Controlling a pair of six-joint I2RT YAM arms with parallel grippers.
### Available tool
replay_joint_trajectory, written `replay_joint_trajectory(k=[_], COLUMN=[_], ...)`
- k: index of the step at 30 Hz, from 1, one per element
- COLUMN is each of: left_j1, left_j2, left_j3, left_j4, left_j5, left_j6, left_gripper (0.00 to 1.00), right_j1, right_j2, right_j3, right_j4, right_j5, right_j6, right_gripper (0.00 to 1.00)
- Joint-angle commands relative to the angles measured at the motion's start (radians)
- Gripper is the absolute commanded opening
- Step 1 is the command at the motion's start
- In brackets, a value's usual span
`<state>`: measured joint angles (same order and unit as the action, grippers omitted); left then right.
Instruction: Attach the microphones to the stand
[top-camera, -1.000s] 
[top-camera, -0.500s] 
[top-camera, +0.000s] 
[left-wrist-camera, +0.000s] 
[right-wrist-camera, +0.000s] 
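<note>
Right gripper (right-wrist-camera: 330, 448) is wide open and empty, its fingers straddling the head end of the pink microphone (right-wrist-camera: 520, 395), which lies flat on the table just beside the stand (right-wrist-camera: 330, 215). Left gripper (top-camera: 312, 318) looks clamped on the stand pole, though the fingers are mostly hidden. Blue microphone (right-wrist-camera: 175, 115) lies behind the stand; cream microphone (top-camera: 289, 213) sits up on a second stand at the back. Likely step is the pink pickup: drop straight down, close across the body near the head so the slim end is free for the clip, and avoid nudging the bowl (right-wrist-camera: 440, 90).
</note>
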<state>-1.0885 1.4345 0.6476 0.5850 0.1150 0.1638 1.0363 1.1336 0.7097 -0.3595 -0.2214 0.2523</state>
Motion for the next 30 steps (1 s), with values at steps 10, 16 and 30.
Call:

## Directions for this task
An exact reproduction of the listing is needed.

## Solution below
Controlling a pair of six-joint I2RT YAM arms with parallel grippers.
### Available tool
replay_joint_trajectory, written `replay_joint_trajectory(k=[_], COLUMN=[_], ...)`
- k: index of the step at 30 Hz, from 1, one per element
- COLUMN is each of: left_j1, left_j2, left_j3, left_j4, left_j5, left_j6, left_gripper (0.00 to 1.00), right_j1, right_j2, right_j3, right_j4, right_j5, right_j6, right_gripper (0.00 to 1.00)
- Joint-angle commands relative to the angles measured at the motion's start (radians)
- Gripper is the absolute commanded opening
- Step 1 is the command at the motion's start
- In brackets, a value's usual span
`<state>`: measured joint angles (same order and unit as the action, grippers omitted); left then right.
Instruction: Attach the microphones to the stand
[top-camera, -1.000s] 
[top-camera, -0.500s] 
[top-camera, +0.000s] 
[left-wrist-camera, +0.000s] 
[right-wrist-camera, +0.000s] 
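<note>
Right gripper (right-wrist-camera: 330, 448) is wide open and empty, its fingers straddling the head end of the pink microphone (right-wrist-camera: 520, 395), which lies flat on the table just beside the stand (right-wrist-camera: 330, 215). Left gripper (top-camera: 312, 318) looks clamped on the stand pole, though the fingers are mostly hidden. Blue microphone (right-wrist-camera: 175, 115) lies behind the stand; cream microphone (top-camera: 289, 213) sits up on a second stand at the back. Likely step is the pink pickup: drop straight down, close across the body near the head so the slim end is free for the clip, and avoid nudging the bowl (right-wrist-camera: 440, 90).
</note>
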<state>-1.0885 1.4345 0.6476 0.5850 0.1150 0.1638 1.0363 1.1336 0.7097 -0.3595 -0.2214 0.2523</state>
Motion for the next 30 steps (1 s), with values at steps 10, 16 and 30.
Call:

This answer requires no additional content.